Congo: assainir les finances par l’identification des fonctionnaires civils

Congo: assainir les finances par l’identification des fonctionnaires civils

Tenant compte de la difficile situation économique dans laquelle est plongé le Congo en raison de la chute du prix du baril de pétrole, principale source de revenus de l’Etat, le gouvernement veut assainir les finances publiques en vue d’une maitrise de la masse salariale mensuelle estimée à 2,6 milliards FCFA (3,9 millions d’euros) pour 30.730 agents de l’Etat.

Dans cette perspective, une opération d’identification des agents civils de l’Etat a été lancée le 31 octobre sur toute l’étendue du territoire national. L’objectif de ce recensement qui durera quatre mois intègre, d’après le Premier ministre, Clément Mouamba, l’accompagnement et la mise en œuvre des politiques publiques cohérentes.

« C’est une approche crédible qui doit conduire à des résultats dignes de foi. C’est pourquoi, je vous engage tous à prendre la mesure de vos responsabilités », a déclaré le chef du gouvernement au lancement de l’opération.

« Tous ceux des agents qui, par négligence ou par calcul inavoué, se mettront en marge du personnel, l’Etat employeur ne saurait s’investir dans la réparation des situations administratives ambiguës », a-t-il précisé.

A travers ce recensement, le gouvernement espère assainir les finances publiques par une maîtrise de la masse salariale, l’automatisation de la retraite ainsi que la planification, de façon prévisionnelle, des besoins en ressources humaines des administrations publiques.

« La première phase du recensement est celle de l’identification pour constituer une base de données, et la deuxième concerne l’enrôlement biométrique afin de délivrer à terme des cartes professionnelles puis informatiser le fichier des agents civils de l’Etat », a expliqué le ministre de la Fonction publique et de la réforme de l’Etat, Aimé Ange Wilfrid Bininga.

Depuis plus de trois ans, notamment en 2010, 2011 et 2012, l’approche du gouvernement relative à la maîtrise du fichier des agents civil et militaire de l’Etat s’est avérée quelque peu fructueuse, mais pas du tout maîtrisée.

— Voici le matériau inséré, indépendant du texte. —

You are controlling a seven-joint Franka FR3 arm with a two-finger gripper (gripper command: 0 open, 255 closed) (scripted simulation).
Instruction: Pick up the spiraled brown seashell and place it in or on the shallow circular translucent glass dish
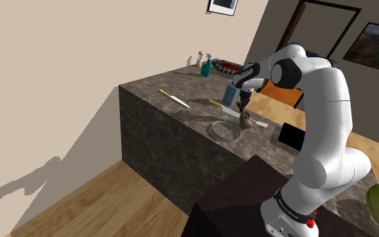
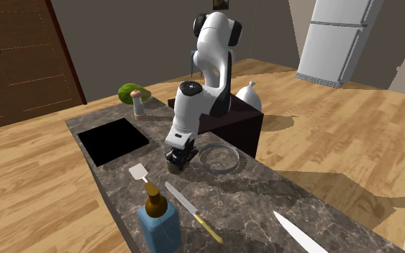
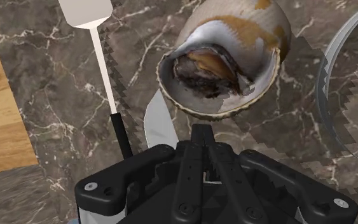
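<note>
Wrist view shows us the gripper [image 3: 201, 132] pinched narrow on the lip of the brown-and-white seashell [image 3: 225, 63]. The seashell is over the dark marble counter [image 3: 44, 89], just beside the glass dish [image 3: 322, 95]. We see a white spatula [image 3: 101, 57] on its other side.

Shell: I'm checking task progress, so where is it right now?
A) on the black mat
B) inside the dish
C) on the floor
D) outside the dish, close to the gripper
D: in the wrist view the shell is just ahead of the gripper and wholly outside the rim of the dish.
</note>
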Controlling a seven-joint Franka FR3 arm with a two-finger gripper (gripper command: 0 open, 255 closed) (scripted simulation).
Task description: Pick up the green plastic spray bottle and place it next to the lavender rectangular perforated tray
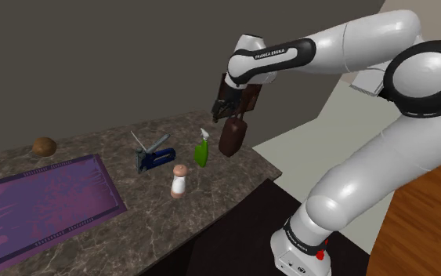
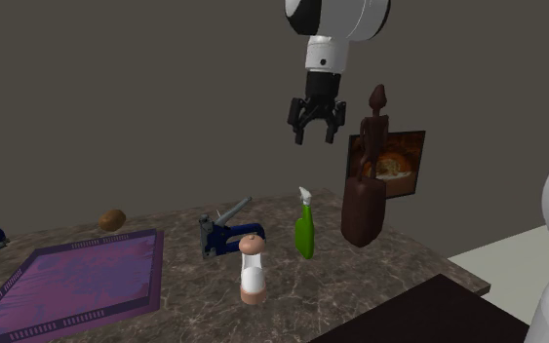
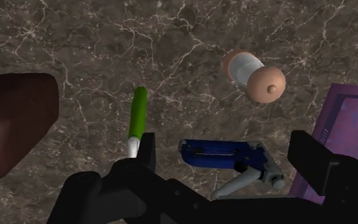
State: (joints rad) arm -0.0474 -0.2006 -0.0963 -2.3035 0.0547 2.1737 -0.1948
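My tool hangs wide open over the green plastic spray bottle, standing upright on the dark marbled counter, long axis vertical, white nozzle topmost, between blue stapler and dark brown vessel.

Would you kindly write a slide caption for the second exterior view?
Jaws open, the arm hangs above the upright green spray bottle; the purple tray lies further along the marbled counter.

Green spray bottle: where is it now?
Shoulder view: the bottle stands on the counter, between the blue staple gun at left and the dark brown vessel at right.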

En 2010 par exemple, le gouvernement congolais a réussi à réduire de 5,2 millions d’euros à 3,9 millions d’euros la masse salariale mensuelle des fonctionnaires dont 5.000 d’entre eux étaient jugés fictifs.

L’actuel recensement se veut être déterminant pour l’Etat dont le budget a été révisé à la baisse du fait de la conjoncture économique que connaît le pays depuis la chute du prix du baril de pétrole.

Ceci, évoque-t-on, pour plusieurs raisons, notamment mettre un terme aux agents fictifs, au double salaire, mais aussi et surtout permettre de générer des gains dans les caisses de l’Etat.

Pour favoriser un contrôle strict, plusieurs documents sont exigés à tout fonctionnaire émargeant au budget de l’Etat. Il s’agit entre autres de la copie du texte de recrutement ; d’une copie de la première note de prise de service ; d’une copie du diplôme justifiant le grade actuel et de l’original de l’attestation de présence au poste.